There are, of course, practical downsides to each. Animal testing, which can in principle be done with our rigorous ideal study design, has the problem that you don't know that humans will react the same way as the animals, and the only way to know is to do another study, which brings us back to the original problem. Correlating patient histories, which involves actual humans, has the disadvantage that you don't have controls; you don't know, for example, that the people who consumed excess vitamin C weren't simply the type of people who followed all kinds of health fads, in which case they may also have been, compared to the general public, less likely to live near power lines, more likely to rub their skin with olive oil, more likely to eat organic foods, etc, etc.

John Ioannidis looks at statistical issues around both animal studies and "look-back" studies. His research is, to say the least, a little disturbing, considering how often these types of studies are reported in the media. In a now-classic paper, "Why most published research findings are false," Ioannidis points out that most look-back studies ignore the roads not taken in their analysis. What he meant was that if you do a study on, say, the connection between aspartame and Alzheimer's (which made headlines in the '90's), you need to look at all of the other things that you didn't test that were, in principle, just as likely to be connected. This is because study conclusions are typically reported with what's known as the significance; the probability that the effect observed could have arisen randomly. Significance is reported basically because it's what we can calculate easily. But the problem with look-back studies is that if there were, say, 50 different things that were as likely as aspartame to be connected to Alzheimer's, then a significance of 0.05 (which is a typical value) becomes inconclusive. Because now you have a 1 in 20 chance of getting the effect you saw by chance, but there were 50 different relationships you could have tested, so odds are you'd get 2 or 3 positive results just by randomness. Unfortunately it's usually pretty difficult to estimate how many different things are as likely to be connected with Alzheimer's (this is known as the prior, or prior probability, and it's a pretty endemic problem across science). So most studies don't report it. Which means that they may be drastically overestimating the strength of their conclusions.

Ioannidis has also looked at animal studies. In a paper published last week in PLoS Biology, he asks the following question: if you perform some large number of studies, how many do you expect to see come back with a positive result (ie, the medicine worked). He works out a statistical argument for this expected number, then compares to available databases in which people have reported both positive and negative results from animal tests. What he sees there is that the observed positive results are way higher than the expected. Hence, researchers are, for whatever reason, more likely to report positive results than negative results. This is a problem because of the last section: in order to get an idea of the prior for a given relationship, we need to know how many similar studies have turned up negative results. If the negative results are unreported, again, studies end up drastically overestimating the strength of their conclusions.

This leaves us in rather a bad situation.

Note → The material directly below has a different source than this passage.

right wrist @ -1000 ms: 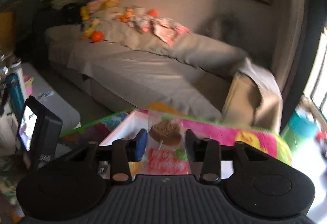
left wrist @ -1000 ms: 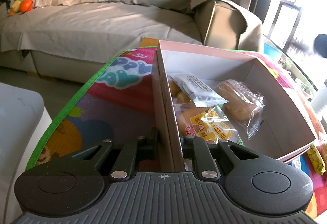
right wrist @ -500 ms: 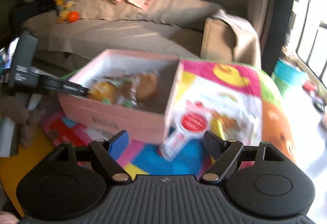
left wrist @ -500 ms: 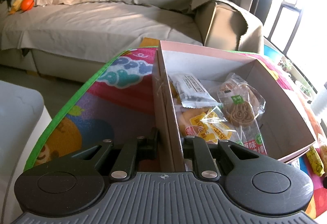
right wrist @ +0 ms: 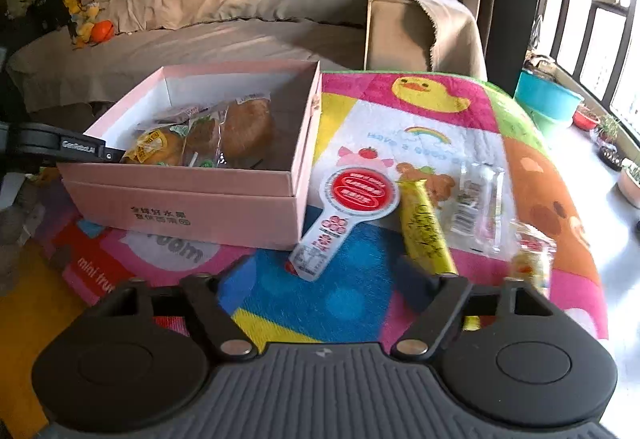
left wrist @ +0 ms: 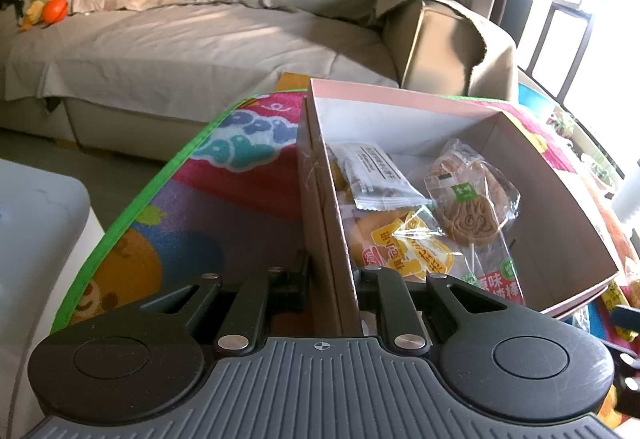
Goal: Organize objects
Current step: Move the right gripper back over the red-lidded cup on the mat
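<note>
A pink cardboard box [right wrist: 188, 215] stands on a colourful play mat; it also shows in the left wrist view [left wrist: 400, 99]. It holds several wrapped snacks, among them a bear lollipop [left wrist: 470, 217]. My left gripper [left wrist: 334, 271] is shut on the box's left wall [left wrist: 320, 199]. My right gripper [right wrist: 324, 279] is open and empty, low over the mat. Just ahead of it lie a red round-headed packet [right wrist: 352, 203], a yellow snack stick [right wrist: 426, 231] and a clear wrapped packet [right wrist: 478, 199]. A small snack [right wrist: 530, 259] lies at the right.
A beige sofa [right wrist: 240, 35] with clothes and toys runs behind the mat. A teal bowl [right wrist: 546, 99] and plant pots stand by the window at right. A white block [left wrist: 36, 223] sits left of the mat.
My right gripper let the bear lollipop go into the box, opened, and drew back and down toward the loose snacks on the mat. The left gripper kept its hold on the box wall.
</note>
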A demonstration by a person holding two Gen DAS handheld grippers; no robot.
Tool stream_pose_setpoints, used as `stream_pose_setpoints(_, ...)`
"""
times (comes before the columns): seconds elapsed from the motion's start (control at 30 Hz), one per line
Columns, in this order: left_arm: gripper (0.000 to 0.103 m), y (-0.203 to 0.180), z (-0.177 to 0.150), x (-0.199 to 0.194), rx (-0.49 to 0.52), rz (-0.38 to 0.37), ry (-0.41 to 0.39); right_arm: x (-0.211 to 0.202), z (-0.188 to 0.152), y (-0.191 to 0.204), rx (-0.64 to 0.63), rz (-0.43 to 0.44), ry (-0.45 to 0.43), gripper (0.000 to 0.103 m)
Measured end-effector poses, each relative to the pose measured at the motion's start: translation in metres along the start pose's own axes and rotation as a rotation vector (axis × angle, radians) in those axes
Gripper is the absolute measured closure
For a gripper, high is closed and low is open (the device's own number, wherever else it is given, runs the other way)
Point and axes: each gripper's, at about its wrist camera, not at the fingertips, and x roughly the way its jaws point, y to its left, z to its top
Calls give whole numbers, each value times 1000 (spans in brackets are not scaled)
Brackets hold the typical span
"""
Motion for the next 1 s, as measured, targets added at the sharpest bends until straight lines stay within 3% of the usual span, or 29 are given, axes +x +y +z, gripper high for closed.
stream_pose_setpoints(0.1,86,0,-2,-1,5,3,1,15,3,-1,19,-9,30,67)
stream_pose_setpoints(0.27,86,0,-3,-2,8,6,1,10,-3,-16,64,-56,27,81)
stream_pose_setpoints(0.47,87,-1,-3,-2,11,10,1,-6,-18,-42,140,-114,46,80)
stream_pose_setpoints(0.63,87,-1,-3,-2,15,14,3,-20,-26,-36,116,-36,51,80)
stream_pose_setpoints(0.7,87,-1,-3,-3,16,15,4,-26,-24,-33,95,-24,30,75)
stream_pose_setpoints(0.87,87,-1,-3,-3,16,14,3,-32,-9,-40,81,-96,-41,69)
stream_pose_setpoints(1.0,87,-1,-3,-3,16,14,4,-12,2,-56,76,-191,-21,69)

Not only do look-back and animal studies have built-in limitations, which tend to get glossed over in media reports looking to make an impact, but the studies themselves are overestimating how conclusive the data they report is. The end result is the first paragraph of this post: a relentless stream of articles promising potential breakthroughs that never quite pan out.

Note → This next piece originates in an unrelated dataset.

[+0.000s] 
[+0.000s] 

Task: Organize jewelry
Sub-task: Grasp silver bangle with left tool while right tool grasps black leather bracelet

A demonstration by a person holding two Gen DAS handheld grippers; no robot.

What's the solution to this? There may not be a simple one. Better appreciation of study design and limitations, both by researchers and science communicators. Most importantly, we need to design more integrity into biomedical studies. There are places where research teams can register studies before starting them, thus removing an important source of bias. Such efforts are voluntary at the moment; national governments and healthcare bodies could make them compulsory. And scicomm blogs could work to make sure that each time someone reads a headline that says "Cancer cured in ...", they skeptically say, but what type of study was it?